HC 407 (How) Is a Better World Possible? Politics Between Utopia & Dystopia
Instructor(s): Philipp Kneis
We are all aware that we are living in a world of imperfection, and we frequently wonder whether a better world would indeed be possible. In fact, one of the oldest problems for political and social theory is how to create an ideal state. Yet this quest for utopia has always come at the price of dystopia. An ideal state for whom?
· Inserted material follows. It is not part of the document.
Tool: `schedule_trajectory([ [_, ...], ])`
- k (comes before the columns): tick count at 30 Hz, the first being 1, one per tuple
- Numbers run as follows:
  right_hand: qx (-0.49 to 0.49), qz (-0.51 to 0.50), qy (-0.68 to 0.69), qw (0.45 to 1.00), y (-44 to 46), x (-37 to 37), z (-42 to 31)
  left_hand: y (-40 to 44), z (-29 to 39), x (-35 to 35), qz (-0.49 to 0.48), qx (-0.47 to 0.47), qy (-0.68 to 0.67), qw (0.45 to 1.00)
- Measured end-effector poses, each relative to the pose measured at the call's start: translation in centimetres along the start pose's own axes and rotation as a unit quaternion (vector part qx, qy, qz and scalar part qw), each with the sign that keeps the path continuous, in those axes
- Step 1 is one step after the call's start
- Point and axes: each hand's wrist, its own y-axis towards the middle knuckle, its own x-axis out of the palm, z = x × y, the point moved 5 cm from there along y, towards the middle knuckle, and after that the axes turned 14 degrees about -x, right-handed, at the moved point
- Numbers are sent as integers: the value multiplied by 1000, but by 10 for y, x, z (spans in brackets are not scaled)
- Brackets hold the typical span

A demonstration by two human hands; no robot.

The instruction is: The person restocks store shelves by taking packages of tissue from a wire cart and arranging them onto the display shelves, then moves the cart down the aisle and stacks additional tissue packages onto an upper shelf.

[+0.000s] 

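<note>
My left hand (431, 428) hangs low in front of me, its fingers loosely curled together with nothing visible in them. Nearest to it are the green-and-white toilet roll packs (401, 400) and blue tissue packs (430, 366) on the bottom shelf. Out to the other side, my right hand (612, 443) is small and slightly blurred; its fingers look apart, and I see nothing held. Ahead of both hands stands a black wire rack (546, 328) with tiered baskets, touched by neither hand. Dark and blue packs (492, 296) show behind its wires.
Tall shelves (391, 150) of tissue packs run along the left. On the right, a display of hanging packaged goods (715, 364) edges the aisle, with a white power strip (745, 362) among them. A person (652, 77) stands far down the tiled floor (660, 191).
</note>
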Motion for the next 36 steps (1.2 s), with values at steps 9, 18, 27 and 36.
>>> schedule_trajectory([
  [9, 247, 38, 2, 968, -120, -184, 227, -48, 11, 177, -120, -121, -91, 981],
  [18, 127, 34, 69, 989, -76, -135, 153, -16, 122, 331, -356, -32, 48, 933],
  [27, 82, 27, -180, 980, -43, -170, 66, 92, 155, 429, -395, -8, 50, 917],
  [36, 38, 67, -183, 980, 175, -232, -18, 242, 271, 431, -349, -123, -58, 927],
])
Every utopia, it seems, is someone else's dystopia. Even the most well-meaning ideas for creating a better society will have unintended consequences.
OSU-Cascades Campus
Find the day/time and CRN details for these courses in the OSU Schedule for Winter 2025.
HC 407 Communicating Science
Instructor(s): Neil Browne & Irene Moore
The goal of this class is for students in any discipline to explore avenues of communicating science through writing. Our culture is firmly invested in science, and yet individuals often lack the tools to engage meaningfully in discussions and disputes in which science plays a central role. It follows that scientists be able to communicate effectively with the general population. In order to enrich scientific discourse among scientists and the larger population, we explore the relations among writing, art, and science.